Detailed Description
Fig. 1 shows a schematic illustration of a vehicle 100 with a device 110 for managing data D according to an embodiment. According to another embodiment, the device 110 may also be implemented in an environment other than a vehicle. The vehicle 100 relates to a motor vehicle, such as a land vehicle, in particular a passenger car, a truck or another truck.
In the illustration of fig. 1, in addition to the device 110, only the data source 102, the first vehicle device 104 and the second vehicle device 106 of the vehicle 100 are shown by way of example. According to the embodiment shown here, the first vehicle device 104 and the second vehicle device 106 are arranged in a physically separated manner from each other and are connected to each other in a manner capable of transmitting data.
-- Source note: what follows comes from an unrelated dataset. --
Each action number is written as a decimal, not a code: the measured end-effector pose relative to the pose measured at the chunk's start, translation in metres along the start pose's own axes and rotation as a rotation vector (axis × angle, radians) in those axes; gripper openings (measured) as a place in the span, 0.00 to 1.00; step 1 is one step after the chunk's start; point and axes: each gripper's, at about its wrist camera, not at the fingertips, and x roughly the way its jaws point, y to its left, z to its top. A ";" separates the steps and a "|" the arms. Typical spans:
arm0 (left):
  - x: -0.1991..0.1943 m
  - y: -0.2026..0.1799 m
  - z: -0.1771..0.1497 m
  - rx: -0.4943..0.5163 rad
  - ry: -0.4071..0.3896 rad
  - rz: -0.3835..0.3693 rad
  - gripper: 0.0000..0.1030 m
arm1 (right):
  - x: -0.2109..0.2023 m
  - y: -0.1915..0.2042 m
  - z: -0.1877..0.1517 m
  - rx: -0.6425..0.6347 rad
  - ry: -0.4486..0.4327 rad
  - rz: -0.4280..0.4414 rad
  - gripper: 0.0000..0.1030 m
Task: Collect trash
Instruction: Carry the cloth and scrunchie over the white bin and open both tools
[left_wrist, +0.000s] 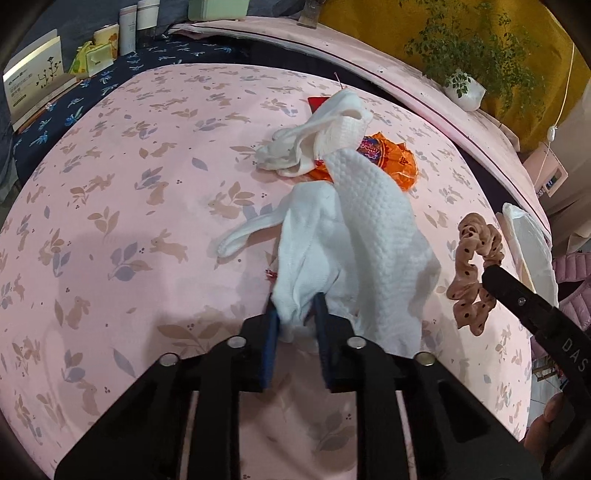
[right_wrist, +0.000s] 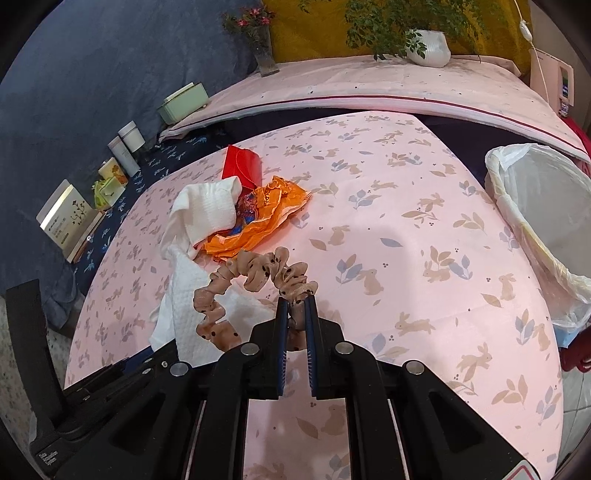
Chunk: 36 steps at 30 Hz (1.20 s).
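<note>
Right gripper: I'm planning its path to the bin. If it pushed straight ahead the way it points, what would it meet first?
The right gripper, shut on the brown scrunchie, points toward the orange wrapper. Beyond the scrunchie, that wrapper probably comes first, though depth is unclear. The lined trash bin sits off to its right.

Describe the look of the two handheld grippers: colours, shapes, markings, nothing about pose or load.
Both match: the left gripper and right gripper have matte black angular bodies with triangular cut-outs, round silver bolt heads and two flat blue pads as fingers. In the left wrist view the right unit's black side shows white lettering reading "DAS". No cables visible.
</note>
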 end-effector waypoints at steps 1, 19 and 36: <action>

The device 110 has devices 122, 124, 126, 132, 134, 136, 138, a first subset of which is arranged in the first vehicle device 104 and a second subset of which is arranged in the second vehicle device 106. According to the exemplary embodiment shown here, the devices 132, 134, 136, 138 of the device 110 arranged in the second vehicle device 106 are implemented in a trusted environment. The means 122, 124, 126, 132, 134, 136, 138 of the apparatus 110 are also discussed in more detail with reference to the following figures.
The device 110 is configured for managing the data D, so that the collected data D is read from the input interface 112 of the data source 102, processed for management, and provided to the output interface 114 for output, either in decrypted form or as filtered or converted data D'. The encrypted data K generated on the basis of the data D and the packet T or the key packet can be transmitted between the devices 122, 124, 126 of the device 110 arranged in the first vehicle device 104 and the devices 132, 134, 136, 138 of the device 110 arranged in the second vehicle device 106.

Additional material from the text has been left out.